## [Activity]
Sift the material for lines containing "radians", and return them.

## [Stored data]
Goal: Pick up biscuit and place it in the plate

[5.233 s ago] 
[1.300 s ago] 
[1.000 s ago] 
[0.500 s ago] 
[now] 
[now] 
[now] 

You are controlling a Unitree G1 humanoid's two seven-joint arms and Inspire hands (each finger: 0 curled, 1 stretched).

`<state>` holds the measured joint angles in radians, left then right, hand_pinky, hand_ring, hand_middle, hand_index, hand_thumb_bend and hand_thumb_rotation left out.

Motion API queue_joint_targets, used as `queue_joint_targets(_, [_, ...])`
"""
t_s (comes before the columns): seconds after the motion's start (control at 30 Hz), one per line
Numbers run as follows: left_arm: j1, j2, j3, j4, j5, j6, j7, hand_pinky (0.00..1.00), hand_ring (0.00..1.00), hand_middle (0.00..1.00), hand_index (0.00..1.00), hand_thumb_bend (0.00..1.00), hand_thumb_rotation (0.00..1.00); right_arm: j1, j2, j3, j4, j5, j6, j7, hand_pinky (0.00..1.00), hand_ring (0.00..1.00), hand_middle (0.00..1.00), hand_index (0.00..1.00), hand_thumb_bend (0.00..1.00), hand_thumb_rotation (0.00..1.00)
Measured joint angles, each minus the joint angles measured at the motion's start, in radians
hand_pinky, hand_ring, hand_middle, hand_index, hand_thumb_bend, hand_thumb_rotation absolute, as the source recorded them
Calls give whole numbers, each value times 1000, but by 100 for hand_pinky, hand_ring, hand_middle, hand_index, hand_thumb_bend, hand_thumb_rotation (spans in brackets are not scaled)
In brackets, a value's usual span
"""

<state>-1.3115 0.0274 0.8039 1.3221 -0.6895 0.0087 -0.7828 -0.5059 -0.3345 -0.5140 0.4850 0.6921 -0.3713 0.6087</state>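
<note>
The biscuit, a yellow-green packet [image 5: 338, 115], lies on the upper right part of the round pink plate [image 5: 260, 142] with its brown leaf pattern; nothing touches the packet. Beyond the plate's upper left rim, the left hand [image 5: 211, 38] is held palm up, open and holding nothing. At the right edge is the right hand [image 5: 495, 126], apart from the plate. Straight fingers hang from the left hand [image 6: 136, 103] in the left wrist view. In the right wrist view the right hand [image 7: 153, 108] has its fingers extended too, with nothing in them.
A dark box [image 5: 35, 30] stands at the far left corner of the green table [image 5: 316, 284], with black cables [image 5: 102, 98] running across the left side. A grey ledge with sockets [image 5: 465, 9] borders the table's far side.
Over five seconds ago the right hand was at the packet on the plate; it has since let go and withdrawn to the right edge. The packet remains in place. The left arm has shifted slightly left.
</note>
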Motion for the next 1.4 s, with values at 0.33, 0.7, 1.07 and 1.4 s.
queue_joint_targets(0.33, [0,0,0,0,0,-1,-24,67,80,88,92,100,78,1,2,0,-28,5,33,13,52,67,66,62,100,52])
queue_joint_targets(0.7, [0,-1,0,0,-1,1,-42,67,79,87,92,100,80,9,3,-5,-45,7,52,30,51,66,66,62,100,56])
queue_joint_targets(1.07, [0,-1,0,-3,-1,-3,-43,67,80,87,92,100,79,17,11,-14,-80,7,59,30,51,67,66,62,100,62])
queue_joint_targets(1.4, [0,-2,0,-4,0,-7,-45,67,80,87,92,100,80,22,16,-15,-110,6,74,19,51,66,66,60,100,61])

## [Reply to the exercise]
`<state>` holds the measured joint angles in radians, left then right, hand_pinky, hand_ring, hand_middle, hand_index, hand_thumb_bend and hand_thumb_rotation left out.
Measured joint angles, each minus the joint angles measured at the motion's start, in radians

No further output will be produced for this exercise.